Le Carre is on record as saying that he regrets that this is a “Smiley” novel, feeling that his short, round, bespectacled little owl pulled readers out of the main thrust of the story - Westerby’s eastern odyssey. I disagree; Smiley’s presence is often electrifying. More disappointingly, Peter Guillam, Smiley’s trusted lieutenant, is given very little to do this time. He only really serves as something of an amanuensis, a prism to reflect Smiley’s ponderous, inscrutable genius as he ties together the loose ends in the face of pressure from Whitehall as well as the “Cousins” in US intelligence. Of Ann, Smiley’s unfaithful wife, there is mercifully little apart from one dodgy scene outside her bedroom window which I think I once saw in Holiday On The Buses, or the Benny Hill Show. Just ditch her and get on with it George, eh?

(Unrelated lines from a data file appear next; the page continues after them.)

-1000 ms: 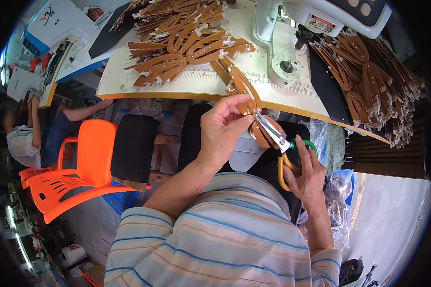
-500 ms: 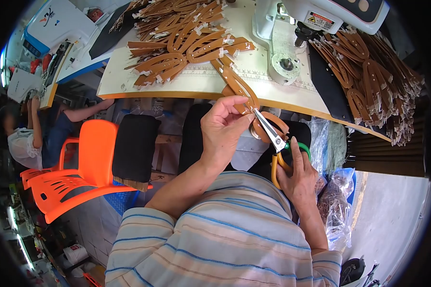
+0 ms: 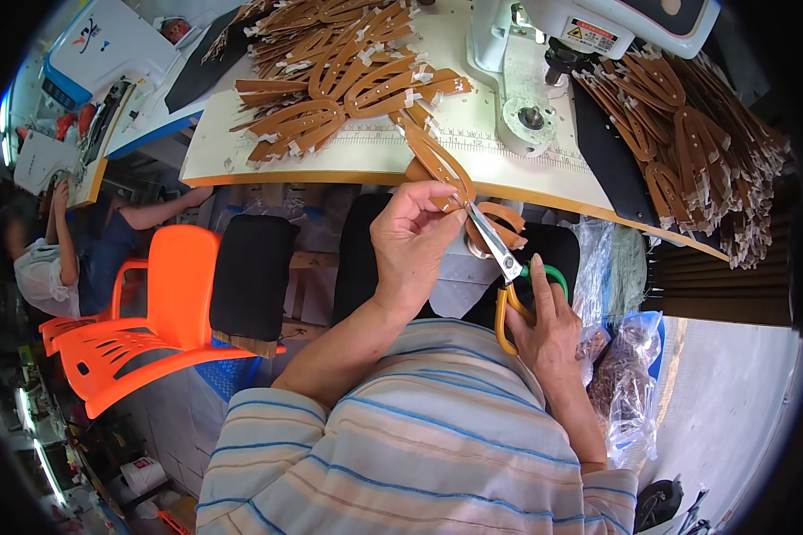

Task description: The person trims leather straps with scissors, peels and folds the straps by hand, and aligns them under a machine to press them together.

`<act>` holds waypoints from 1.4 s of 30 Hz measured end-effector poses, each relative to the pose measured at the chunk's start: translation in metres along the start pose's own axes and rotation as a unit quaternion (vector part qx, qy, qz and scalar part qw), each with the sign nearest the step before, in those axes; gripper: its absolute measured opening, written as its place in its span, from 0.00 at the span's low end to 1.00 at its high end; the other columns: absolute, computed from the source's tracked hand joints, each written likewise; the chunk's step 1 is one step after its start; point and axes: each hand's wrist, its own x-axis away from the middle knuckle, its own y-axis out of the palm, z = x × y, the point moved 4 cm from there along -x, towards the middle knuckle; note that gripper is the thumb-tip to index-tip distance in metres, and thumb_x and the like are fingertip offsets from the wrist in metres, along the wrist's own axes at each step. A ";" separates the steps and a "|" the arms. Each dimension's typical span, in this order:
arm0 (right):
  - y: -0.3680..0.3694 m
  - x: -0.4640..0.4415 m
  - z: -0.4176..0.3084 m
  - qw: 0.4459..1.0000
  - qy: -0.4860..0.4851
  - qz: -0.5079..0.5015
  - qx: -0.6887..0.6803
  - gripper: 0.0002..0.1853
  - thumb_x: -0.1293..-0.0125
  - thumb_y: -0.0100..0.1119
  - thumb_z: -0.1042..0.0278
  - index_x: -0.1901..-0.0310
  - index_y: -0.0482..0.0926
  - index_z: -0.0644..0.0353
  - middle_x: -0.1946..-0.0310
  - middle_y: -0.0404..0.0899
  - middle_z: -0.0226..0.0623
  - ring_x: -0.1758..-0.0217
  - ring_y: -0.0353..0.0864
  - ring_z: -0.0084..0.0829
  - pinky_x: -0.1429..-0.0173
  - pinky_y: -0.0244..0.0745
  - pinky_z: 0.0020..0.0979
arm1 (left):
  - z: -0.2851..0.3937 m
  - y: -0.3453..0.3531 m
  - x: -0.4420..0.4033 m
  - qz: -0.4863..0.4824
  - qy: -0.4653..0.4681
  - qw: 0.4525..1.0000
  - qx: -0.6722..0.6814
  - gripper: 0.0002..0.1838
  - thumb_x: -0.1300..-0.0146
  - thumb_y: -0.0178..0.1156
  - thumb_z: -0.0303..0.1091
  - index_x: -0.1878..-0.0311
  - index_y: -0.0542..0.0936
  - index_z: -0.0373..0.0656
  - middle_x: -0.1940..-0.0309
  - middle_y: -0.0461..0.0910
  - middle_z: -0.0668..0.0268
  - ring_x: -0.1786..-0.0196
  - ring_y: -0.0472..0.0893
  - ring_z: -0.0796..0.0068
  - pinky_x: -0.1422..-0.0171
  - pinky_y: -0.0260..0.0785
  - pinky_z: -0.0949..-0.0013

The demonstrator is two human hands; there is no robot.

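Observation:
My left hand (image 3: pixel 412 227) pinches a brown strap piece (image 3: pixel 439 160) between thumb and fingers, just off the table's front edge. The piece has a long slit and small studs, and part of it curls behind the scissors. In my right hand (image 3: pixel 551 330) are scissors (image 3: pixel 498 241) with one orange and one green handle. Their blades look nearly closed, with the tips at my left fingertips beside the strap. Whether the blades have thread or strap between them is too small to tell. A heap of similar brown straps (image 3: pixel 330 107) with white tape ends lies on the table beyond.
A white machine (image 3: pixel 589 27) stands on the ruler-marked table (image 3: pixel 241 160). More straps (image 3: pixel 687 152) hang at the right edge. An orange chair (image 3: pixel 183 276) is at left, plastic bags (image 3: pixel 629 383) at right. Another person (image 3: pixel 45 267) sits far left.
The scissors and my right hand have shifted slightly left, and the blades look more closed. The strap piece has moved a little left with my left hand.

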 end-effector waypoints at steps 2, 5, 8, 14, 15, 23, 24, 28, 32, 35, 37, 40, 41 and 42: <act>0.001 0.001 0.001 1.000 0.009 -0.010 -0.011 0.42 0.51 0.71 0.71 0.33 0.62 0.59 0.71 0.71 0.39 0.77 0.74 0.32 0.73 0.74 0.33 | -0.001 -0.001 0.000 0.000 -0.002 1.000 0.002 0.14 0.44 0.61 0.14 0.55 0.76 0.36 0.67 0.76 0.69 0.65 0.75 0.87 0.60 0.69 0.84; 0.001 0.001 0.002 1.000 0.019 -0.020 -0.015 0.41 0.51 0.70 0.72 0.33 0.63 0.58 0.70 0.72 0.38 0.77 0.74 0.31 0.73 0.74 0.33 | -0.004 -0.003 -0.001 0.004 -0.012 1.000 0.007 0.14 0.44 0.61 0.14 0.55 0.76 0.36 0.66 0.76 0.69 0.65 0.76 0.87 0.60 0.69 0.84; 0.003 0.002 0.005 0.999 0.027 -0.028 -0.029 0.41 0.50 0.70 0.73 0.33 0.63 0.57 0.70 0.73 0.38 0.77 0.74 0.31 0.72 0.75 0.33 | -0.002 -0.001 -0.002 0.003 -0.009 1.000 0.015 0.14 0.44 0.61 0.14 0.55 0.76 0.36 0.67 0.76 0.69 0.65 0.76 0.87 0.60 0.69 0.84; 0.002 0.001 0.007 0.999 0.038 -0.027 -0.026 0.40 0.51 0.70 0.73 0.34 0.64 0.56 0.69 0.74 0.39 0.75 0.76 0.31 0.72 0.75 0.32 | -0.005 -0.001 -0.002 0.005 -0.024 1.000 0.011 0.14 0.45 0.61 0.14 0.55 0.76 0.36 0.67 0.77 0.68 0.66 0.76 0.86 0.59 0.69 0.83; -0.001 0.000 0.005 0.999 0.035 -0.023 -0.025 0.40 0.52 0.70 0.73 0.34 0.65 0.56 0.69 0.74 0.39 0.75 0.76 0.31 0.72 0.75 0.32 | -0.004 0.000 -0.002 0.006 -0.024 1.000 0.015 0.14 0.45 0.61 0.14 0.55 0.76 0.36 0.67 0.78 0.68 0.65 0.77 0.85 0.59 0.70 0.82; -0.014 -0.002 0.005 1.000 -0.004 0.011 0.025 0.43 0.55 0.72 0.70 0.34 0.65 0.55 0.70 0.73 0.38 0.74 0.75 0.33 0.70 0.75 0.33 | -0.003 -0.004 -0.006 -0.030 -0.040 0.998 0.026 0.15 0.44 0.60 0.15 0.52 0.75 0.34 0.64 0.80 0.63 0.63 0.79 0.81 0.55 0.72 0.79; -0.018 -0.003 0.006 0.999 -0.021 0.018 0.039 0.43 0.55 0.73 0.70 0.34 0.65 0.54 0.70 0.72 0.37 0.74 0.75 0.33 0.70 0.75 0.33 | -0.003 -0.005 -0.007 -0.045 -0.047 0.998 0.022 0.16 0.45 0.60 0.14 0.51 0.75 0.34 0.62 0.81 0.61 0.62 0.80 0.79 0.54 0.73 0.77; -0.028 -0.007 0.009 0.996 -0.056 0.022 0.070 0.44 0.56 0.73 0.67 0.34 0.65 0.53 0.72 0.70 0.36 0.74 0.73 0.33 0.71 0.73 0.32 | 0.001 -0.007 -0.008 -0.066 -0.070 0.995 0.022 0.17 0.45 0.59 0.15 0.50 0.75 0.33 0.61 0.81 0.59 0.60 0.80 0.77 0.52 0.73 0.76; -0.038 -0.011 0.010 0.991 -0.081 0.012 0.105 0.43 0.56 0.73 0.66 0.34 0.66 0.52 0.73 0.69 0.35 0.75 0.72 0.32 0.72 0.72 0.32 | 0.006 -0.007 -0.007 -0.084 -0.084 0.993 -0.001 0.18 0.44 0.59 0.15 0.49 0.75 0.33 0.60 0.82 0.58 0.60 0.80 0.78 0.50 0.73 0.75; -0.047 -0.015 0.008 0.988 -0.090 0.000 0.129 0.43 0.56 0.73 0.65 0.34 0.66 0.52 0.74 0.69 0.34 0.75 0.72 0.32 0.72 0.72 0.33 | 0.007 -0.007 -0.007 -0.097 -0.083 0.991 -0.041 0.18 0.44 0.59 0.15 0.49 0.75 0.33 0.61 0.81 0.59 0.60 0.80 0.79 0.51 0.73 0.76; -0.051 -0.015 0.007 0.984 -0.094 -0.016 0.154 0.42 0.56 0.73 0.66 0.35 0.68 0.52 0.74 0.69 0.33 0.74 0.73 0.32 0.71 0.73 0.33 | 0.007 -0.006 -0.006 -0.108 -0.072 0.987 -0.092 0.18 0.43 0.58 0.14 0.48 0.75 0.33 0.62 0.81 0.62 0.61 0.79 0.81 0.53 0.73 0.78; -0.050 -0.015 0.009 0.995 -0.057 -0.032 0.073 0.41 0.56 0.73 0.66 0.35 0.68 0.52 0.75 0.69 0.33 0.74 0.73 0.32 0.71 0.73 0.34 | 0.013 -0.001 -0.003 -0.105 -0.059 0.989 -0.081 0.18 0.44 0.58 0.14 0.49 0.75 0.33 0.63 0.81 0.63 0.61 0.79 0.82 0.54 0.73 0.78; -0.049 -0.014 0.010 0.998 -0.039 -0.039 0.033 0.41 0.56 0.74 0.66 0.36 0.69 0.52 0.75 0.69 0.33 0.74 0.73 0.31 0.71 0.73 0.34 | 0.014 0.000 -0.003 -0.103 -0.052 0.990 -0.076 0.18 0.44 0.58 0.14 0.49 0.75 0.33 0.64 0.81 0.63 0.62 0.79 0.82 0.54 0.73 0.78; -0.048 -0.014 0.009 0.998 -0.039 -0.039 0.033 0.41 0.56 0.74 0.66 0.36 0.69 0.52 0.75 0.69 0.33 0.74 0.73 0.31 0.71 0.73 0.34 | 0.013 -0.001 -0.003 -0.103 -0.052 0.990 -0.076 0.18 0.44 0.58 0.14 0.49 0.75 0.33 0.64 0.81 0.63 0.62 0.79 0.82 0.54 0.73 0.78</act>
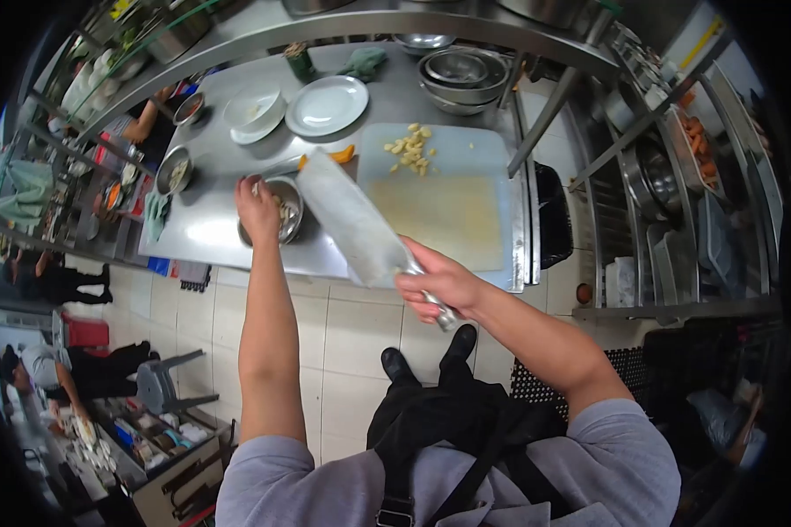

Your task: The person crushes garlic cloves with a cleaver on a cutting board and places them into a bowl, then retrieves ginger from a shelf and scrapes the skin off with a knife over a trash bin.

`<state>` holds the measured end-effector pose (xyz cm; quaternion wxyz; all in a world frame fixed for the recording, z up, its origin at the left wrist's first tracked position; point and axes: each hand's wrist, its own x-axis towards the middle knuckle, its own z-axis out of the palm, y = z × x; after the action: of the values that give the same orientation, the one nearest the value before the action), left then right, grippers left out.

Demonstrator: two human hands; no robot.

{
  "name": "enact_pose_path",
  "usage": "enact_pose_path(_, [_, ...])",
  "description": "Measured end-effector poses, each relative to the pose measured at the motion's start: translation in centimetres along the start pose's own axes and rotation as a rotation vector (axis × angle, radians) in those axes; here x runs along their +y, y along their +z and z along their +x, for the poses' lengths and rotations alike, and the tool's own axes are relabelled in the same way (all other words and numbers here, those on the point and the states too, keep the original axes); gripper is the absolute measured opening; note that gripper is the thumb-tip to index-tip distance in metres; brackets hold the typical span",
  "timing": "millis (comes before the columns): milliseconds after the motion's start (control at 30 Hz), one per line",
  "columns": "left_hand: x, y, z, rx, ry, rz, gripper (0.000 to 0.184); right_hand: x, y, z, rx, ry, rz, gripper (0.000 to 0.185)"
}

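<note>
Side bowl: a metal side bowl (166, 178) is sitting left of the left hand, its pale contents showing too small to name.
White bowl: a white bowl (235, 112) is standing beyond the left hand.
Left hand: the left hand (259, 209) is reaching over the near bowl's left side, fingers curling; whether they are pinching anything, I cannot tell.
Near bowl: the near bowl (301, 211) is resting under the left hand, which is hiding part of it and its pale pieces.
Orange piece: an orange piece (347, 155) is lying between the hands, farther off, partly covered by the blade.
Cleaver: the cleaver (347, 218) is slanting from the right hand toward the left, blocking some table.
Cloves: pale cloves (410, 149) are lying beyond the right hand.
Right hand: the right hand (435, 279) is wrapping round the cleaver's handle, covering much of it.
Board: the board (448, 220) is lying just beyond the right hand.
Post: a shelf post (545, 123) is standing farther right.
</note>
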<state>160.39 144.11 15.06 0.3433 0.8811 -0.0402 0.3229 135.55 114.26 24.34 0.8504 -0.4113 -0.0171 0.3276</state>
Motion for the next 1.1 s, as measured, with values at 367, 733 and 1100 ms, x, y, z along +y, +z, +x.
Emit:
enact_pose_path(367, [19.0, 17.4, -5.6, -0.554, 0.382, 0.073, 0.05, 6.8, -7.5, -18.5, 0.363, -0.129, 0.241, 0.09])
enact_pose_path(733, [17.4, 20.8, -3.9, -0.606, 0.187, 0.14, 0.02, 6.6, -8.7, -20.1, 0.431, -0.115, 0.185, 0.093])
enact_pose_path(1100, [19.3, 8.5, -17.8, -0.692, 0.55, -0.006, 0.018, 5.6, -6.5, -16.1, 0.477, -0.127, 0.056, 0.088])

So, The Honourable Schoolboy is a full meal, for sure, with lots of strong meat – a paradox in that it’s dense, slow-moving and considered, and yet a furious page-turner and thriller, too. If you’re on board the le Carre bus and liked Tinker Tailor, then this is more of the same. Roll on Smiley’s People, and here’s to St George – long may he keep slaying dragons, though hopefully for fairer hands.


1 comment:

  1. Just stumbled upon this review and appreciated it. I'm almost done with Schoolboy, and there's so much to digest. The Smiley stuff is some of the my favorite in the book, but Jerry's (mis)adventures all over southeast Asia is riveting as well. I too was kind of surprised at how much gunplay was here...different than most of the other le Carre I've read!